My title is taken from a similarly titled article by the physicist Ed Jaynes, whose work influenced me greatly. It refers to a controversial idea of epistemological probability theory: the method of maximum entropy, that was popularised and (arguably) invented by Jaynes. This principle states that, when choosing probabilities on a discrete hypothesis space, subject to constraints on the probabilities (e.g. a certain expectation value is specified), you should distribute the probability as uniformly as possible by the criterion of Shannon entropy.
It was soon realised that this is not, as Jaynes hoped, a method of assigning probabilities from scratch. With no constraints apart from normalisation, you get a uniform distribution, which is lurking in the background as a “prior” that is assumed by MaxEnt. The uniform distribution might be justified by another argument (e.g. invariance under relabelling of the hypotheses), but the point remains: Maximum Entropy updates probabilities from a previous distribution, it doesn’t generate them from scratch (I will use the term `ME’ to refer to MaxEnt applied in this updating fashion). This puts the principle on the same turf as another, much more well-accepted method for updating probabilities: Bayes’s theorem. The main difference seems to be that ME updates given constraints on the probabilities, and Bayes updates on new data.
Of course, when there are two methods that claim to do the same, or similar, things, disagreements can occur. There is a large, confusing literature on the relationship and possible conflicts between Bayes’s theorem and Maximum Entropy. I don’t recommend reading it. Actually, it gets worse: there are at least three different but vaguely related ideas that are called maximum entropy in the literature! The most common conflict is demonstrated in this short discussion by David MacKay. The problem posed is the classic one, along these lines (although MacKay presents it slightly differently): given that a biased die averaged 4.5 on a large number of tosses, assign probabilities for the next toss, x. This problem can seemingly be solved by Bayesian Inference, or by MaxEnt with a constraint on the expected value of x: E(x) =4.5. These two approaches give different answers!
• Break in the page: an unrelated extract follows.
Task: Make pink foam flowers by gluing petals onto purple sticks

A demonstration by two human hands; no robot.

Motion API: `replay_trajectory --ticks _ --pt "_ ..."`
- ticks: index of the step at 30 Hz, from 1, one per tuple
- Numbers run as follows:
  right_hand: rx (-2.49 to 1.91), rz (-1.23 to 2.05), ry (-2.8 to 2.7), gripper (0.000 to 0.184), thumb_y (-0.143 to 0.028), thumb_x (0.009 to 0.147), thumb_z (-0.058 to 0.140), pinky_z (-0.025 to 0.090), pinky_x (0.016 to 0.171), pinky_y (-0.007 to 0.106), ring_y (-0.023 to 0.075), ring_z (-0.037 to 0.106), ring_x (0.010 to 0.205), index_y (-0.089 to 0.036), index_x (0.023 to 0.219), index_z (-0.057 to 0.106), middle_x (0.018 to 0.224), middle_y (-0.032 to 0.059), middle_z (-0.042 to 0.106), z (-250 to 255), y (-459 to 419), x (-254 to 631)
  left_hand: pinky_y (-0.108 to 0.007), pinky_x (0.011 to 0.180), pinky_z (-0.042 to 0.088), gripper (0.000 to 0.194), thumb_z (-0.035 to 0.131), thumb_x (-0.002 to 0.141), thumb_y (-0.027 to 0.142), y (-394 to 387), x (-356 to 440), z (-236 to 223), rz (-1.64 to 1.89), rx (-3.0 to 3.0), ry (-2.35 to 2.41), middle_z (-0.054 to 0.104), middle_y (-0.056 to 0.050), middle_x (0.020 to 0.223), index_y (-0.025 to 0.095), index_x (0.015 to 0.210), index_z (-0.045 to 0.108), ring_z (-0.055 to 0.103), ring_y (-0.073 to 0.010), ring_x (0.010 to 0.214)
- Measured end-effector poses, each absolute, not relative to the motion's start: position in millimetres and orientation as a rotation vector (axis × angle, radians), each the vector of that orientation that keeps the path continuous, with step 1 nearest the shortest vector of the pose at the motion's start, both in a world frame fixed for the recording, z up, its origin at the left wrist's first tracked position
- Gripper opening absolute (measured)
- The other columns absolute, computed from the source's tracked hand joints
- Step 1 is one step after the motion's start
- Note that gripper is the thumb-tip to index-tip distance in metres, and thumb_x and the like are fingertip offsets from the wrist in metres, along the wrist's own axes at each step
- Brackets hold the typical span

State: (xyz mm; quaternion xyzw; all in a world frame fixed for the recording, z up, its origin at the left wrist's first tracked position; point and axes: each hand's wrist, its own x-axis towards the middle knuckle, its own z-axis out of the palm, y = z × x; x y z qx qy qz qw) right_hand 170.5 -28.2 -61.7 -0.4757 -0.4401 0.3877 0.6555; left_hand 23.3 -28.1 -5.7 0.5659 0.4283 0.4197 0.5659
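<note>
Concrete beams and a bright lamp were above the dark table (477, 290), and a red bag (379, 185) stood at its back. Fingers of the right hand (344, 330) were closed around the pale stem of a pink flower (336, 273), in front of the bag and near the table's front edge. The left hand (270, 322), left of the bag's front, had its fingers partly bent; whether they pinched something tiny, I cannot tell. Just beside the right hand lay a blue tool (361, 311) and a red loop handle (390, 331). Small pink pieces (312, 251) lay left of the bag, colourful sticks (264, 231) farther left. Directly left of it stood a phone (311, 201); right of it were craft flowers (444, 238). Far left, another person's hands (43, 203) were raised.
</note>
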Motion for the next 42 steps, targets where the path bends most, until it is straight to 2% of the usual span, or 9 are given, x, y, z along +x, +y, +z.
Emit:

Given the success of Bayes, I was confused and frustrated that nobody could clearly explain this old MaxEnt business, and whether it was still worth studying. All of this was on my mind when I attended the ISBA conference earlier this year. So, aided by free champagne, I sought out some opinions. John Skilling, an elder statesman (sorry John!) of the MaxEnt crowd, seems to have all but given up on the idea. Iain Murray, a recent PhD graduate in machine learning, dismissed MaxEnt’s claim to fundamental status, saying that it was just a curious way of deriving the exponential families. He also reminded me that Radford Neal rejects MaxEnt. These are all people whose opinions I respect highly. But in the end of this story I end up disagreeing with them.
How did this come about? At ISBA, I tracked down the only person who mentioned maximum entropy on their poster – Adom Giffin, from the USA, and had a long discussion/debate, essentially boiling down to the same issues raised by MacKay in the previous link: MaxEnt and Bayes can both be used for this problem, and are quite capable of giving different answers. I was still confused, and after returning to Sydney I thought about it some more and looked up some articles by Giffin and his colleague, Ariel Caticha. These can be found here and here. After devouring these I came to agree with their compatibilist position. The rationale given for ME is quite simple: prior information is valuable and we shouldn’t arbitrarily discard it. Suppose we start with some probability distribution q(x), and then learn that, actually, our probabilities should satisfy some constraint that q(x) doesn’t satisfy. We need to choose a new distribution p(x) that satisfies the new constraint – but we also want to keep the valuable information contained in q(x). If you seek a general method for doing this that satisfies a few obvious axioms, ME is it – you choose your p(x) such that it is as close to q(x) as possible (i.e. maximum relative entropy, minimum Kullback-Leibler distance) while satisfying the new constraint.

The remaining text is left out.